Studies have shown that Nicotinamide adenine dinucleotide (NAD+) metabolism can promote the occurrence and development of glioma. However, the specific effects and mechanisms of NAD+ metabolism in glioma are unclear and there were no systematic researches about NAD+ metabolism related genes to predict the survival of patients with glioma.

METHODS

The research was performed based on expression data of glioma cases in the Cancer Genome Atlas (TCGA) and Chinese Glioma Genome Atlas (CGGA) databases. Firstly, TCGA-glioma cases were classified into different subtypes based on 49 NAD+ metabolism-related genes (NMRGs) by consensus clustering. NAD+ metabolism-related differentially expressed genes (NMR-DEGs) were gotten by intersecting the 49 NMRGs and differentially expressed genes (DEGs) between normal and glioma samples. Then a risk model was built by Cox analysis and the least shrinkage and selection operator (LASSO) regression analysis. The validity of the model was verified by survival curves and receiver operating characteristic (ROC) curves. In addition, independent prognostic analysis of the risk model was performed by Cox analysis. Then, we also identified different immune cells, HLA family genes and immune checkpoints between high and low risk groups. Finally, the functions of model genes at single-cell level were also explored.

RESULTS

Consensus clustering classified glioma patients into two subtypes, and the overall survival (OS) of the two subtypes differed. A total of 11 NAD+ metabolism-related differentially expressed genes (NMR-DEGs) were screened by overlapping 5,995 differentially expressed genes (DEGs) and 49 NAD+ metabolism-related genes (NMRGs).

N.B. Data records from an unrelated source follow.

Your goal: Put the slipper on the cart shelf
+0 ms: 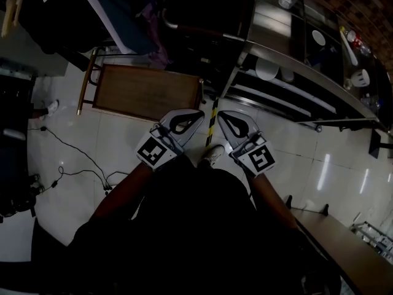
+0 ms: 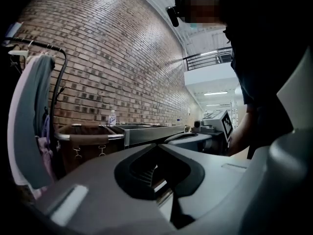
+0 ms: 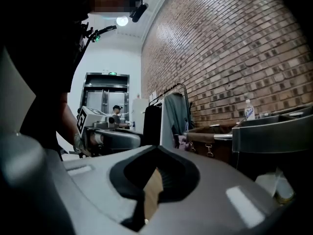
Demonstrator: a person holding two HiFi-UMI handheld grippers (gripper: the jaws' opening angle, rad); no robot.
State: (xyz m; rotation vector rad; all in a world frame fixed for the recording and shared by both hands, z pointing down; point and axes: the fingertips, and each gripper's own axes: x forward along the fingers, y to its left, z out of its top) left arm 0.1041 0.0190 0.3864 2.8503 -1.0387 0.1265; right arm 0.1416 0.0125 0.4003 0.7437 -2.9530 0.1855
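Observation:
I cannot make out a slipper in any view. My left gripper (image 1: 198, 113) and my right gripper (image 1: 221, 114) are held side by side in front of the person's body, tips pointing away. Both are shut with nothing between the jaws. The left gripper (image 2: 157, 146) and the right gripper (image 3: 156, 148) show their jaws meeting at the tip in their own views. The metal cart (image 1: 288, 57) with its shelves stands ahead to the right, along the brick wall. A white shoe (image 1: 213, 153) shows on the floor just behind the gripper tips.
A brown hamper on a metal frame (image 1: 147, 91) stands ahead left, beside the cart. Clothes hang on a rack (image 1: 123, 11) beyond it. White dishes (image 1: 268, 70) lie on a cart shelf. Cables (image 1: 73, 158) run over the white floor at left. A wooden bench (image 1: 350, 251) is at right.

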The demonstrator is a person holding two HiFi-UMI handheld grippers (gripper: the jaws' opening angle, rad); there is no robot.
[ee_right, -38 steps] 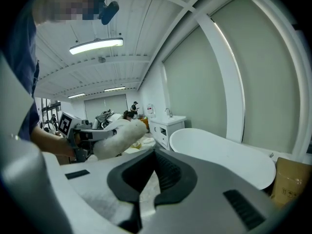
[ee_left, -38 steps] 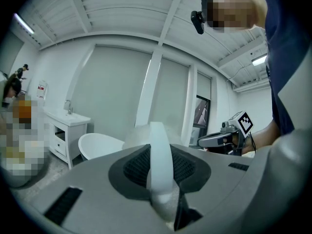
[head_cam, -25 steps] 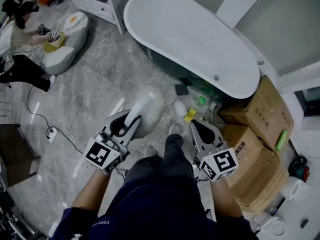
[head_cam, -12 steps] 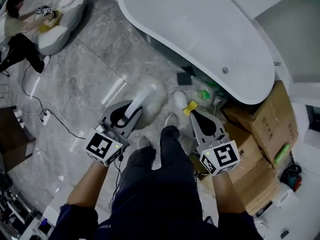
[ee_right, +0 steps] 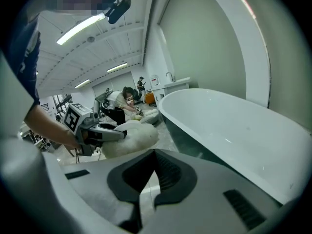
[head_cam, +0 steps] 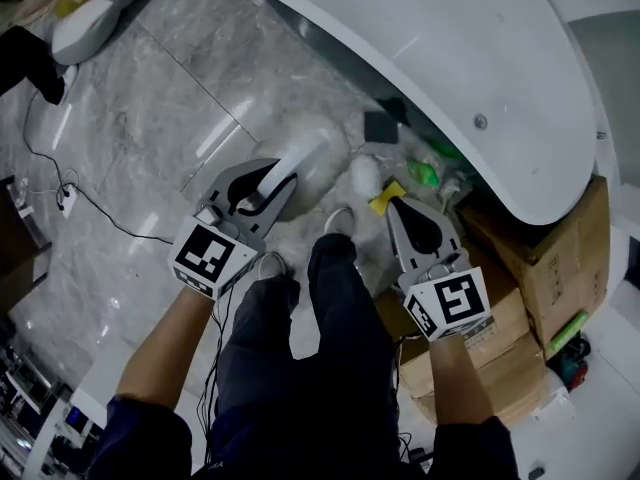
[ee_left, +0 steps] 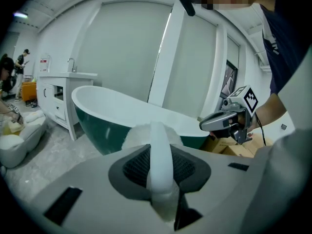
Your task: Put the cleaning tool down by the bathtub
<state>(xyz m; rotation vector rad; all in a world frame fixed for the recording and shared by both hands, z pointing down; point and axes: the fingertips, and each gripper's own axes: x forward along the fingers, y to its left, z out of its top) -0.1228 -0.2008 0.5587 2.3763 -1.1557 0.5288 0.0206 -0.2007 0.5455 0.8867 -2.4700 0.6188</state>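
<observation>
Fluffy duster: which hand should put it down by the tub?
Left. The left gripper is shut on the handle of the duster, whose fluffy head hangs beside the bathtub. The right gripper is shut and holds nothing.

The left gripper (ee_left: 160, 177) has its jaws clamped on the white handle of the cleaning tool (ee_left: 160, 147), whose fluffy head pokes out just past them. Beyond the jaws stands the bathtub (ee_left: 105, 116), white inside, dark green outside. Right of the jaws a hand holds the right gripper (ee_left: 220, 123) above cardboard boxes (ee_left: 228, 148); far left is a white vanity (ee_left: 61, 89).
</observation>
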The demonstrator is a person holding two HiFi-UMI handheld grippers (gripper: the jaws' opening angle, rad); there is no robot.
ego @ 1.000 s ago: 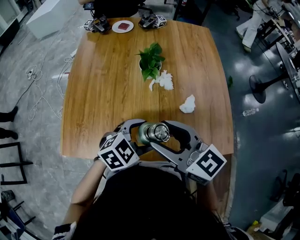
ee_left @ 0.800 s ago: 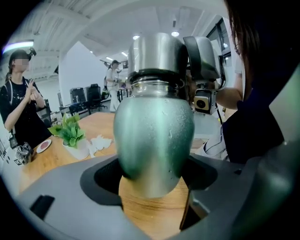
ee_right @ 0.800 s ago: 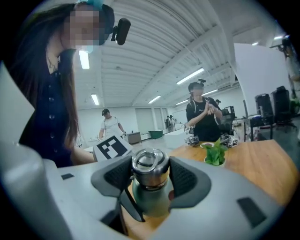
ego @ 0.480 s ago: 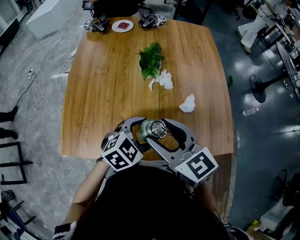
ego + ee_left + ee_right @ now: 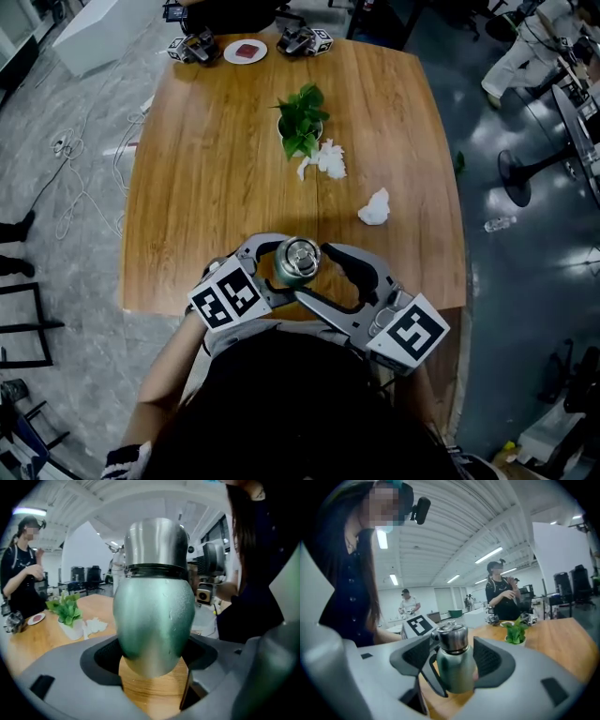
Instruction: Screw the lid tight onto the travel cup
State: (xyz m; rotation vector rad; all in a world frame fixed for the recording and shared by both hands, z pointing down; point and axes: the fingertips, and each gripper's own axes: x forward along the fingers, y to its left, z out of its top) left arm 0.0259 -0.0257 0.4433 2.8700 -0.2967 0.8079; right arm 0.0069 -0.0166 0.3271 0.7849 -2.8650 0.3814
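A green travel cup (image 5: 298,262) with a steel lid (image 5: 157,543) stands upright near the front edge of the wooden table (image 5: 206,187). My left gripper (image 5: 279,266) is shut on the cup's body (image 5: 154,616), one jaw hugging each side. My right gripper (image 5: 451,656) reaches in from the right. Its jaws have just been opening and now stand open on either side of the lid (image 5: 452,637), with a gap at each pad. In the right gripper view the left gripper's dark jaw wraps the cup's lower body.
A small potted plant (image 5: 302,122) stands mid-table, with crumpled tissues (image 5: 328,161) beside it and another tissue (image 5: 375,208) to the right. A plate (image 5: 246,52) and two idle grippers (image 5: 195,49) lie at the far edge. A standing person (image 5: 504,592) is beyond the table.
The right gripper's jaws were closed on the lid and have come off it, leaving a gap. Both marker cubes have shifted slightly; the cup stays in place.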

Next, four model genes, PARP9, BST1, NMNAT2, and CD38, were obtained by Cox regression and least absolute shrinkage and selection operator (Lasso) regression analyses and to construct a risk model. The OS of high-risk group was lower. And the area under curves (AUCs) of Receiver operating characteristic (ROC) curves were >0.7 at 1, 3, and 5 years. Cox analysis showed that age, grade G3, grade G4, IDH status, ATRX status, BCR status, and risk Scores were reliable independent prognostic factors. In addition, three different immune cells, Mast cells activated, NK cells activated and B cells naive, 24 different HLA family genes, such as HLA-DPA1 and HLA-H, and 8 different immune checkpoints, such as ICOS, LAG3, and CD274, were found between the high and low risk groups. The model genes were significantly relevant with proliferation, cell differentiation, and apoptosis.

CONCLUSION

The four genes, PARP9, BST1, NMNAT2, and CD38, might be important molecular biomarkers and therapeutic targets for glioma patients.